"It's your Uncle Scro-o-o-o-oge!"
Which it certainly was. Admiration was the
universal sentiment, though some objected that the
reply to "Is it a bear?" ought to have been "Yes;"
inasmuch as an answer in the negative was
sufficient to have diverted their thoughts from Mr
Scrooge, supposing they had ever had any tendency
that way.
"He has given us plenty of merriment, I am sure,"
said Fred, "and it would be ungrateful not to drink
his health. Here is a glass of mulled wine ready to
our hand at the moment; and I say, "Uncle
Scrooge!""
"Well! Uncle Scrooge." they cried.
"A Merry Christmas and a Happy New Year to the
old man, whatever he is!" said Scrooge's nephew.
"He wouldn't take it from me, but may he have it,
nevertheless. Uncle Scrooge!"
Uncle Scrooge had imperceptibly become so gay
and light of heart, that he would have pledged the
unconscious company in return, and thanked them in
an inaudible speech, if the Ghost had given him time.
But the whole scene passed off in the breath of the
last word spoken by his nephew; and he and the
Spirit were again upon their travels.
Much they saw, and far they went, and many
homes they visited, but always with a happy end. The Spirit stood beside sick beds, and they were
cheerful; on foreign lands, and they were close at
home; by struggling men, and they were patient in
their greater hope; by poverty, and it was rich. In
almshouse, hospital, and jail, in misery's every
refuge, where vain man in his little brief authority
had not made fast the door and barred the Spirit
out, he left his blessing, and taught Scrooge his
precepts.
It was a long night, if it were only a night; but
Scrooge had his doubts of this, because the
Christmas Holidays appeared to be condensed into
the space of time they passed together. It was
strange, too, that while Scrooge remained unaltered
in his outward form, the Ghost grew older, clearly
older.
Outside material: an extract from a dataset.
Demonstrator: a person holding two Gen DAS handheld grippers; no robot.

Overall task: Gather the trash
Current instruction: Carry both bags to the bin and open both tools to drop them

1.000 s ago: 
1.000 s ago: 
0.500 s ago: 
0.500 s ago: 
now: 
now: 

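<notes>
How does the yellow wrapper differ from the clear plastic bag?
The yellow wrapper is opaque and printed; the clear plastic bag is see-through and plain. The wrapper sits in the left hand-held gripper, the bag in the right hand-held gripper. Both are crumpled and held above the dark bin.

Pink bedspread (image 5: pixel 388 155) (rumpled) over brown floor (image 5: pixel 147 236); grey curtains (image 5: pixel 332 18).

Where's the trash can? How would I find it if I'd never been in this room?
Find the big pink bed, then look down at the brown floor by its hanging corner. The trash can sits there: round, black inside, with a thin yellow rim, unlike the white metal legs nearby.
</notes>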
Scrooge had observed this change, but never
spoke of it, until they left a children's Twelfth Night
party, when, looking at the Spirit as they stood
together in an open place, he noticed that its hair
was grey.
"Are spirits' lives so short?" asked Scrooge.
"My life upon this globe, is very brief," replied the
Ghost. "It ends to-night."
"To-night!" cried Scrooge.
"To-night at midnight. Hark! The time is drawing
near."
The chimes were ringing the three quarters past
eleven at that moment.
"Forgive me if I am not justified in what I ask,"
said Scrooge, looking intently at the Spirit's robe,
"but I see something strange, and not belonging to
yourself, protruding from your skirts. Is it a foot or a
claw!"
From the foldings of its robe, it brought two
children; wretched, abject, frightful, hideous,
miserable. They knelt down at its feet, and clung
upon the outside of its garment.
"Oh, Man! look here. Look, look, down here!"
exclaimed the Ghost.
They were a boy and girl. Yellow, meagre,
ragged, scowling, wolfish; but prostrate, too, in
their humility. Where graceful youth should have
filled their features out, and touched them with its
freshest tints, a stale and shrivelled hand, like that
of age, had pinched, and twisted them, and pulled
them into shreds. Where angels might have sat
enthroned, devils lurked, and glared out menacing.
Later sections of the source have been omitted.